One important consideration for anyone contemplating a cloud computing solution is that the “baseline” from which you should measure any potential decision is your existing information system, warts and all. As objectively as possible, you will need to consider the security and privacy risks that are inherent in your corporate infrastructure. This may include insecure desktop systems, users with unencrypted mobile devices and constantly playing catch-up with patches and security updates. When making comparisons about the different options, keep your eyes as open as you can. Also, factor in the cost of bringing your existing system up to your desired standards as a matter of comparison.


Is it illegal for a Canadian business to outsource services, such as cloud computing, to a non-Canadian company?

No. There is no law that prevents most Canadian businesses from “exporting” personal information. Private sector privacy laws require that you ensure a comparable level of security for personal information, regardless of whether you permit it to be managed by a Canadian company or a non-Canadian company. (Some highly regulated industries, such as banking, have special rules which may include additional regulation for outsourced services.)


Is it illegal for a Canadian public sector or government body to outsource services, such as cloud computing, to a non-Canadian company?

It depends on the jurisdiction of the public sector or government body.
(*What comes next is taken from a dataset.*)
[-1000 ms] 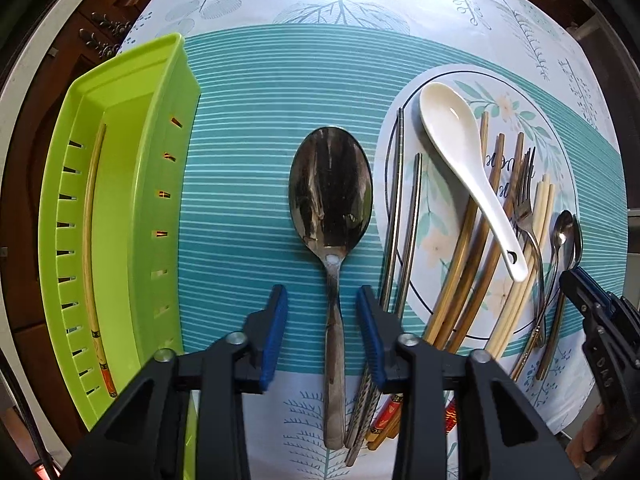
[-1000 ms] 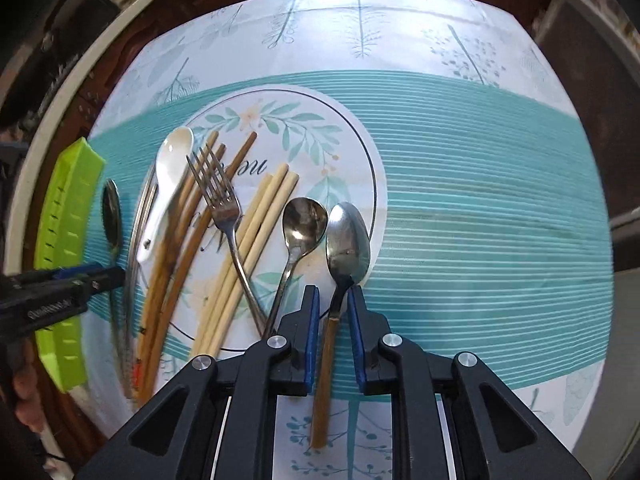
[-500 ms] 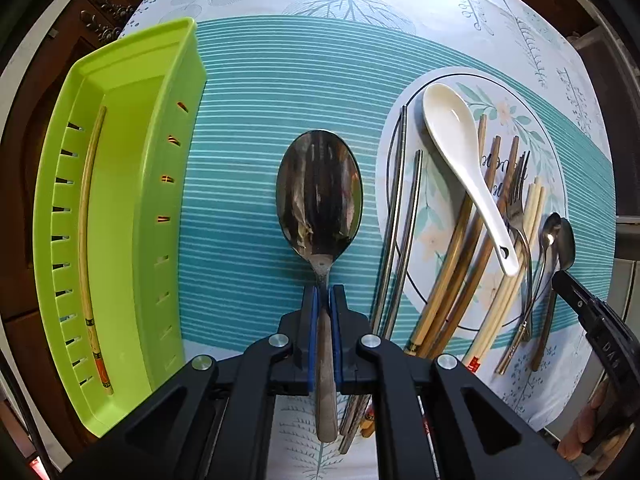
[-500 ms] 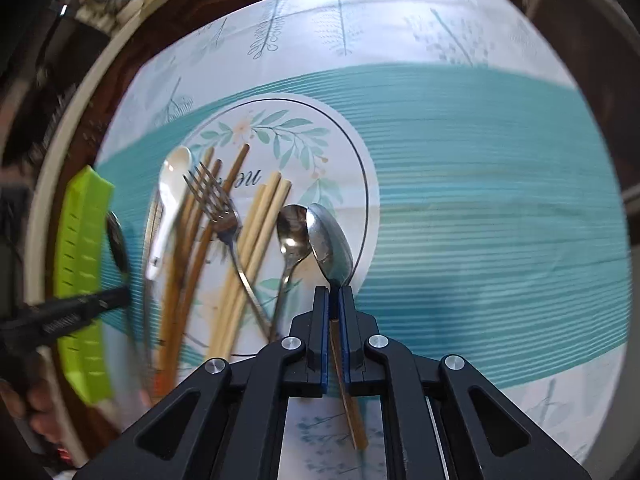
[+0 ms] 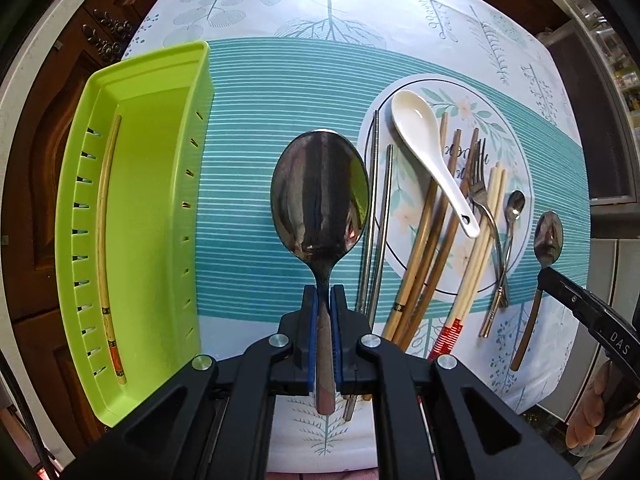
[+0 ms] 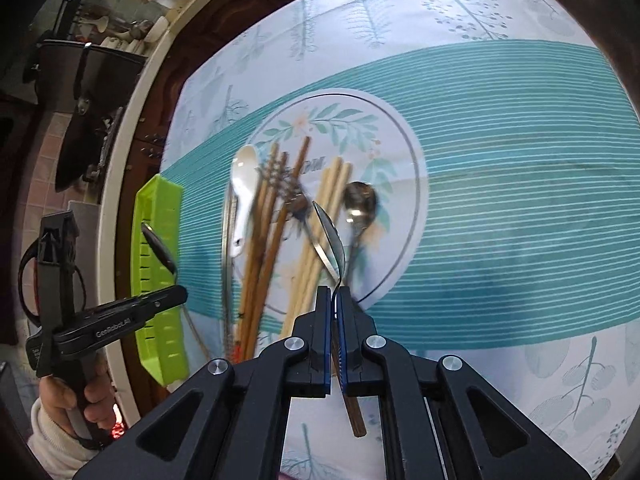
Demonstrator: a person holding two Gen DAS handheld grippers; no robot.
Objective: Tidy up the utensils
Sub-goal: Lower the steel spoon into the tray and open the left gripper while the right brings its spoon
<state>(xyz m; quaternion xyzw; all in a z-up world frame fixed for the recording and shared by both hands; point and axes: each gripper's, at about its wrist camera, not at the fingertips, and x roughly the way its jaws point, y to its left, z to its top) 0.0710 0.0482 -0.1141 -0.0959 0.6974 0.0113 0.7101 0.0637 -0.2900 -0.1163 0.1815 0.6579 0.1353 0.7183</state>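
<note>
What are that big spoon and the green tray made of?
The big spoon looks like polished metal, probably stainless steel: its bowl mirrors its surroundings. The green tray looks like moulded plastic: uniform lime colour, smooth semi-gloss walls, neat slots.

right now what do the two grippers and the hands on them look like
Both are matte black plastic. The left gripper and right gripper each have angular arms with triangular cut-outs, silver pivot bolts, and fingers lined with blue ribbed pads. From the right wrist view the left gripper's side carries white "GenRobot.AI" lettering above a pistol-style handle. The hand on it wears a cream sleeve.
</note>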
Only British Columbia and Nova Scotia have laws strictly regulating the export of personal information from Canada by public bodies. For all other jurisdictions, including the federal jurisdiction, export is permitted but the public body must ensure a comparable level of security for personal information, regardless of whether you permit it to be managed by a Canadian company or a non-Canadian company.
Alberta has enacted legislation that makes it an offense for a public body or a service provider to disclose personal information in response to an order that does not have jurisdiction in Alberta.


What is all the fuss about privacy and cloud computing?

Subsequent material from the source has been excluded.